■ Work order:
Transcribe the listing below exactly, leaving out each image.

╭─ Material provided

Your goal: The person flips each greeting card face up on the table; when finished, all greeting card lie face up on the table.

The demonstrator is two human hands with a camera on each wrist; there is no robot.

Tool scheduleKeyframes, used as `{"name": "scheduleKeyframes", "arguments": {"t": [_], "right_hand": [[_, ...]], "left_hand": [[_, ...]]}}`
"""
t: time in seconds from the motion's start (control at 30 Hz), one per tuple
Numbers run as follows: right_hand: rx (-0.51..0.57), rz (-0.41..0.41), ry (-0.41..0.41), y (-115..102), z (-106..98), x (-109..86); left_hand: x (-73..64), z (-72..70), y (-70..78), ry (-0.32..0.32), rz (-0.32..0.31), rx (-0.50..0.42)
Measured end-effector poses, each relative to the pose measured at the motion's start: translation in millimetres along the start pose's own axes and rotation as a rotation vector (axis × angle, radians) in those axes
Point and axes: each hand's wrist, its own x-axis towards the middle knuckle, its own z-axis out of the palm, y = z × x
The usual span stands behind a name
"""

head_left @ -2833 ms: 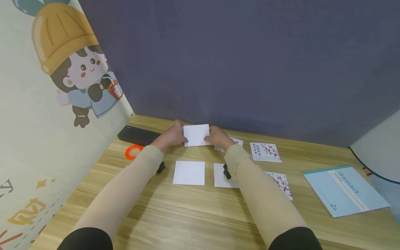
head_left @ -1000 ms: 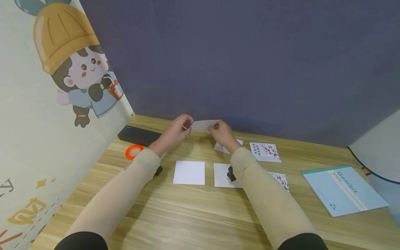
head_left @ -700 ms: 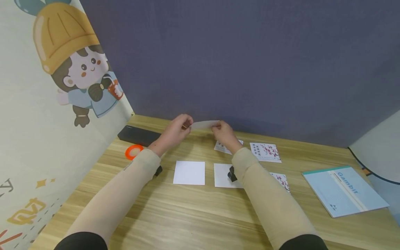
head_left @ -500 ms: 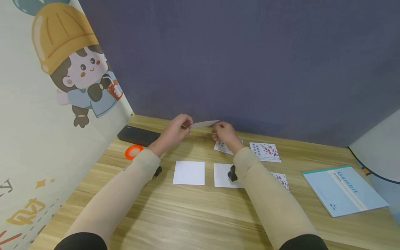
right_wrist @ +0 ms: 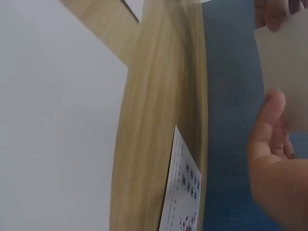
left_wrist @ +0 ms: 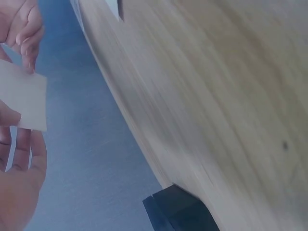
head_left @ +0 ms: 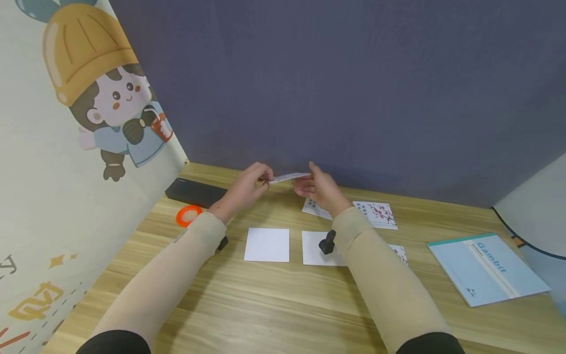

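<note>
The card (head_left: 289, 176) has turned since a moment ago: nearly edge-on above the tabletop (head_left: 283, 295), its printed face now starting to show. The left hand (head_left: 245, 189) still pinches its left edge. The right hand (head_left: 319, 189) has let go, fingers now straight beside the card's right edge.

Bare wood (head_left: 274, 300) in front of white cards (head_left: 267, 244), open to both arms. Back edge tight: wall (head_left: 353, 98) close behind hands. Left side blocked by black box (head_left: 194, 192), orange ring (head_left: 187, 215); right by flower cards (head_left: 376, 215), booklet (head_left: 486, 268).
</note>
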Motion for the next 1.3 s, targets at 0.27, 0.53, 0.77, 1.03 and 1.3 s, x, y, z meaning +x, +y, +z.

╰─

■ Solution to this task:
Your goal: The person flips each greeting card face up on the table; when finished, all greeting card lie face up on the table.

The demonstrator is two human hands with a camera on each wrist; there is no robot.

Tool scheduleKeyframes, used as `{"name": "scheduleKeyframes", "arguments": {"t": [_], "right_hand": [[_, ...]], "left_hand": [[_, ...]]}}`
"""
t: time in seconds from the motion's start (control at 30 Hz), one per tuple
Numbers run as follows: right_hand: rx (-0.51..0.57), rz (-0.41..0.41), ry (-0.41..0.41), y (-115..102), z (-106..98), x (-109..86); left_hand: x (-73..64), z (-72..70), y (-70..78), ry (-0.32..0.32), rz (-0.32..0.31), rx (-0.50..0.42)
Measured end-effector poses, each relative to the pose measured at the motion's start: translation in millimetres along the start pose's own axes and rotation as a rotation vector (axis × angle, radians) in those axes
Point and axes: each hand's wrist, its own x-axis towards the middle knuckle, its own z-axis out of the palm, y = z × x
The usual span stands behind a name
"""

head_left @ -2833 ms: 
head_left @ -1000 ms: 
head_left @ -700 ms: 
head_left @ -500 ms: 
right_wrist @ +0 ms: 
left_wrist @ +0 ms: 
head_left @ +0 ms: 

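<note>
The card (head_left: 289, 176) has turned since a moment ago: nearly edge-on above the tabletop (head_left: 283, 295), its printed face now starting to show. The left hand (head_left: 245, 189) still pinches its left edge. The right hand (head_left: 319, 189) has let go, fingers now straight beside the card's right edge.

Bare wood (head_left: 274, 300) in front of white cards (head_left: 267, 244), open to both arms. Back edge tight: wall (head_left: 353, 98) close behind hands. Left side blocked by black box (head_left: 194, 192), orange ring (head_left: 187, 215); right by flower cards (head_left: 376, 215), booklet (head_left: 486, 268).
</note>
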Motion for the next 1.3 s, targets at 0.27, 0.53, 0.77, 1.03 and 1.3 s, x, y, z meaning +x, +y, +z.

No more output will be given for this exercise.